# New scikit-FIBERS Run

## Installation and Imports 
How to setup and use scikit-FIBERS

In [1]:
import os
import copy
import dask
import pickle
import pandas as pd
from lifelines import CoxPHFitter
from src.skfibers import FIBERS
from src.skfibers.methods.data_handling import prepare_data
from sklearn.metrics import accuracy_score
from dask.distributed import Client
from dask_jobqueue import SLURMCluster, LSFCluster, SGECluster

## Loading dataset

### Setting Variables for General Experiment

In [2]:
# dataset_name_list = os.listdir('PPSNDatasets')
dataset_name_list = [   'standard_with_noise.csv',
                        'standard_no_noise.csv',
                        'threshold_0_no_noise.csv',
                        'threshold_0_with_noise.csv',
                        'threshold_1_no_noise.csv',
                        'threshold_1_with_noise.csv',
                        'threshold_2_no_noise.csv',
                        'threshold_2_with_noise.csv',
                        'threshold_4_no_noise.csv',
                        'threshold_4_with_noise.csv',]
experiment_list = ['Goal1', 'Goal2', 'Goal3', 'Goal4', 'Goal5', 'Testing']

In [3]:
root_folder = 'PPSNResults/FIBERS2/'
dataset_name = dataset_name_list[0]
experiment_name = experiment_list[4]

In [4]:
# for experiment_name in experiment_list:
#     for dataset_name in dataset_name_list:
#         try:
#             folder = root_folder + '/' + experiment_name + '/' + dataset_name.split('.')[0] + '/'
#             os.makedirs(folder)
#         except FileExistsError:
#             folder = root_folder + '/' + experiment_name + '/' + dataset_name.split('.')[0] + '/'
#             print("Folder Already Exists:" + folder)

In [5]:
def read_dataset(dataset_name):
    data = pd.read_csv('PPSNDatasets/'+ dataset_name)
    true_risk_group = data[['TrueRiskGroup']]
    data = data.drop('TrueRiskGroup', axis=1)
    return data, true_risk_group

In [6]:
# data, true_risk_group = read_dataset(dataset_name)

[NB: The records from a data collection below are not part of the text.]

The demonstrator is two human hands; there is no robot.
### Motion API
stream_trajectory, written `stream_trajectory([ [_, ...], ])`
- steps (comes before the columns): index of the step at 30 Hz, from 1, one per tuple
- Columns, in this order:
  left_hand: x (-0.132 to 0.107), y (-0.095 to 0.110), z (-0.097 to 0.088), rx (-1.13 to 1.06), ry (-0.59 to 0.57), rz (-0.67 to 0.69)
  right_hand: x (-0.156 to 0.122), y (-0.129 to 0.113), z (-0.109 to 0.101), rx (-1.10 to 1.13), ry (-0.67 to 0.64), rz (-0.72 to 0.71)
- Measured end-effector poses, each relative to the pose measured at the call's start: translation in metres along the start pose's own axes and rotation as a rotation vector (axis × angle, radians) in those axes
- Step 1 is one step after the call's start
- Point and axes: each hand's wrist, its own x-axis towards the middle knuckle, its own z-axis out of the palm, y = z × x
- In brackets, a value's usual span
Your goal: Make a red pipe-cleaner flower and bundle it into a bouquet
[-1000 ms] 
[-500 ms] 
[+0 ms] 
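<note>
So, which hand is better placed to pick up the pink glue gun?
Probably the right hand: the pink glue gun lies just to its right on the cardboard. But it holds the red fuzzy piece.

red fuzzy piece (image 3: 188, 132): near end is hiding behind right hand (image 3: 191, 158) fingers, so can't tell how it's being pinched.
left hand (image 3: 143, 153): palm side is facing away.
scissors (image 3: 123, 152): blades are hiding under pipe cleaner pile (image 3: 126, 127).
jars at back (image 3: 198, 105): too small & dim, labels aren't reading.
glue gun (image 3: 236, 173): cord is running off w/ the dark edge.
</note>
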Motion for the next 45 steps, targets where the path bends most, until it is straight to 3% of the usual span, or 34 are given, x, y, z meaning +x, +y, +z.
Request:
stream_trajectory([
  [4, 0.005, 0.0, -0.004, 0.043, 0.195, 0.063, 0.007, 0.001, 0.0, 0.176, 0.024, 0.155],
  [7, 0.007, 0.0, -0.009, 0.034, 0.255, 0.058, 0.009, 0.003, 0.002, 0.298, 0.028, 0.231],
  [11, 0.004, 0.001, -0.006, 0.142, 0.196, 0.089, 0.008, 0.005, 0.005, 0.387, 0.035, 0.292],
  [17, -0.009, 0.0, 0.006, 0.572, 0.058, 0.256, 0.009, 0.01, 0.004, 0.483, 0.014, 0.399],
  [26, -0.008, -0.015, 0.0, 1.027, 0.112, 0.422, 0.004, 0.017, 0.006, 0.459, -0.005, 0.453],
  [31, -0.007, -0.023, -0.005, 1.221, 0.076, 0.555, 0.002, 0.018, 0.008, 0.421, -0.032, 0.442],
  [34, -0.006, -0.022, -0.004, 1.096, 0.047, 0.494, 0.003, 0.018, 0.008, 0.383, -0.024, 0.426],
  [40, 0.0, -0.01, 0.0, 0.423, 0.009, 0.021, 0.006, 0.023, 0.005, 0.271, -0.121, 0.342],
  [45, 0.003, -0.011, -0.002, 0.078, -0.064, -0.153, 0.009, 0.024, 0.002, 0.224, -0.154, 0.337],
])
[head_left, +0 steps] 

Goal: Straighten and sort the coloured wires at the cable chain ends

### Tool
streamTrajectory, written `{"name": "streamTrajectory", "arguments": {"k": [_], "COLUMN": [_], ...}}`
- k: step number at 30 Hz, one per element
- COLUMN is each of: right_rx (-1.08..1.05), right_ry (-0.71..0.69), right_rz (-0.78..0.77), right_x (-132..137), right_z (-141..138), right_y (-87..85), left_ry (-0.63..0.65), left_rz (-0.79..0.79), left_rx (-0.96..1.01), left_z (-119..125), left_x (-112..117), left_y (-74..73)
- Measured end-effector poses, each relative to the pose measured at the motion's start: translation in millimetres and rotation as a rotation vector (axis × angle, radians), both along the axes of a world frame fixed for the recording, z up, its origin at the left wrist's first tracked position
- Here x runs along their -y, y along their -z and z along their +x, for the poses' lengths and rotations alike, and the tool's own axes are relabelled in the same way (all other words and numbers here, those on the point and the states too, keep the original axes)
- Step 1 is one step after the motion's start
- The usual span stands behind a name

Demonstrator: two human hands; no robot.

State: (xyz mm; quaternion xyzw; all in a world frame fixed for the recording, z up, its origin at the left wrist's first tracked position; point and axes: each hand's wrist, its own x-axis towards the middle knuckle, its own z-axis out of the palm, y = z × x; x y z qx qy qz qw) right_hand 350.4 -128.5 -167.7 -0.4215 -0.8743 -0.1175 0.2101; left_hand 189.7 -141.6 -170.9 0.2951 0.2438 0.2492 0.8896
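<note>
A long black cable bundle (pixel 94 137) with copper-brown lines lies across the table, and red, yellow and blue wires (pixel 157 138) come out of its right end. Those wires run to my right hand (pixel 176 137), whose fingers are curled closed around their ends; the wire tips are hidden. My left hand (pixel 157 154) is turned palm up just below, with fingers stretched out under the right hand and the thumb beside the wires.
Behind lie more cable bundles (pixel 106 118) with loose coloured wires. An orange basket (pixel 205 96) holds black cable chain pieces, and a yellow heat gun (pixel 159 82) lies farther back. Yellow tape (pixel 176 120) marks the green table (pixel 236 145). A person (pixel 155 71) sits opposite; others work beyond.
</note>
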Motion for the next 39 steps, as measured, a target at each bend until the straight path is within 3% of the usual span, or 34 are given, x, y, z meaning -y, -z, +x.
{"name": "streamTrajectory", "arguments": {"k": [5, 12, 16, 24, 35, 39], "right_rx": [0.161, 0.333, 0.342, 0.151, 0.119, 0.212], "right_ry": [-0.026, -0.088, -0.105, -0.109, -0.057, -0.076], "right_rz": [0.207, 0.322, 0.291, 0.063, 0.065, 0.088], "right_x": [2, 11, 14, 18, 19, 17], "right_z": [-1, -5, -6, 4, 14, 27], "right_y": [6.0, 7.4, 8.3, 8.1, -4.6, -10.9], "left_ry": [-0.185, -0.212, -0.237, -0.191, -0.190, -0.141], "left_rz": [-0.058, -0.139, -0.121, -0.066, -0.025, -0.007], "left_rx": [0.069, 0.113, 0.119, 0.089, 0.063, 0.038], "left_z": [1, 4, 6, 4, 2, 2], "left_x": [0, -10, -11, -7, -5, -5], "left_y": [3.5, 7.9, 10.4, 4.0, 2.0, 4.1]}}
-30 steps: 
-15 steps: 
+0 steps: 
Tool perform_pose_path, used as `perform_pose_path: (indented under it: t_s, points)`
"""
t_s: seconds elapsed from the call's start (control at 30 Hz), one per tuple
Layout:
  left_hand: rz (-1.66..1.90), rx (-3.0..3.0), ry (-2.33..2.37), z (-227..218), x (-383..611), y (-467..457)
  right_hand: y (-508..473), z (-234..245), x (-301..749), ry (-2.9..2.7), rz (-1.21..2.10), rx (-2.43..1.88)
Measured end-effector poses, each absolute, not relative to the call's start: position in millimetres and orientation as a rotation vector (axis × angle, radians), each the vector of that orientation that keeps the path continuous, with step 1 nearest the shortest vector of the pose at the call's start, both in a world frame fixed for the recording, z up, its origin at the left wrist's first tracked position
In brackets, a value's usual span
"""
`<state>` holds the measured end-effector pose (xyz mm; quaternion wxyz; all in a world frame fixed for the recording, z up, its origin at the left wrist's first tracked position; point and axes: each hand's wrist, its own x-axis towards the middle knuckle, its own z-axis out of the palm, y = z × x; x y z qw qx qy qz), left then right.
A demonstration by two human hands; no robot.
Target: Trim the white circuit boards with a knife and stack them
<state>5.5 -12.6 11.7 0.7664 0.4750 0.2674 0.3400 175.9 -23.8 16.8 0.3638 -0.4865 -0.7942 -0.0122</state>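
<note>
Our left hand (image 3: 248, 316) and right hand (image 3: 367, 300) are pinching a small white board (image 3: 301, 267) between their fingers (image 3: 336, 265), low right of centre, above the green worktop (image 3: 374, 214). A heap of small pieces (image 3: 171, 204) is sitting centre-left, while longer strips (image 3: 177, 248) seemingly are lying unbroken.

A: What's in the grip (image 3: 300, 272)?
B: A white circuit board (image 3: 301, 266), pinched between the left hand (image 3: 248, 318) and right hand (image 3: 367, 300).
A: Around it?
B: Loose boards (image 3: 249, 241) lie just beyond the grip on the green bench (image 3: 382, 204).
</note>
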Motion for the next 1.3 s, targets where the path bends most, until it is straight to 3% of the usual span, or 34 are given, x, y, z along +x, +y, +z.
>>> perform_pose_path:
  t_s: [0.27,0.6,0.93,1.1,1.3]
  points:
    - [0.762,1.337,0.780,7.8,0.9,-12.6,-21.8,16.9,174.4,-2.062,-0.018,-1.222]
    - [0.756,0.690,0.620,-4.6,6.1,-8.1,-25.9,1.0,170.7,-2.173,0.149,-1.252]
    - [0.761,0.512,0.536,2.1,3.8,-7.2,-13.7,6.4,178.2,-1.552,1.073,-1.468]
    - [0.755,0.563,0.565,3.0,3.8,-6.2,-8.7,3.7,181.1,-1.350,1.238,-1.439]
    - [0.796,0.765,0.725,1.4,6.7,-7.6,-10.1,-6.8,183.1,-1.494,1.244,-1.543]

## Code For Single FIBERS Run

In [7]:
# Pop Size = 50, Iterations = 100, crossover_prob = 0.5, min mutation = 0.1, 
# elitism = 0.1, min_bin_size = 1, max initial bin size = 10, group_strata_min = 0.2.

In [8]:
# min mutation = 0.1 and max mutation prob =0.1 (effectively turning off oscillating mutation rate),
#  and merge prob = 0, group_thresh = 0, fitness metric = log_rank, and diversity_pressure = 0

In [9]:
# fibers = FIBERS(outcome_label="Duration", outcome_type="survival", iterations=100, pop_size=50, tournament_prop=0.2, pop_clean = ‘group_strata’
#                 crossover_prob=0.5, min_mutation_prob=0.1, max_mutation_prob=0.1, merge_prob=0.0, new_gen=1.0, elitism=0.1,
#                 diversity_pressure=0, min_bin_size=1, max_bin_size=None, max_bin_init_size=10, fitness_metric="log_rank", 
#                 log_rank_weighting=None, censor_label="Censoring", group_strata_min=0.2, penalty=0.5, group_thresh=0, min_thresh=0, max_thresh=3, 
#                 int_thresh=True, thresh_evolve_prob=0.5, manual_bin_init=None, covariates=None, report=None, random_seed=42, verbose=False)
# fibers = fibers.fit(data) 

In [10]:
from src.skfibers.methods.data_handling import prepare_data
def get_experiment_output(fibers, X, y=None, dataset=None, filename=None):
        columns = ["Features in Bin", "Number of P", "Number of R", 
                   "Bin Size", "Pred Ratio", "Birth Iteration",
                   "Iterations to Ideal Solution", 
                   "Log-Rank Score",
                   "Unadjusted HR", "HR CI", "HR P-value", "Runtime",
                   "Count At/Below Threshold",
                   "Count Above Threshold", "Group Ratio", 
                   "Log-Rank p-value", "Threshold", 
                   "Accuracy",
                   "Residual",
                   "Residual p-value", 
                   "Dataset Filename"]
        X = fibers.check_x_y(X, None)
        X, feature_names = prepare_data(X, fibers.outcome_label, fibers.censor_label, fibers.covariates)
        assert (feature_names == fibers.feature_names)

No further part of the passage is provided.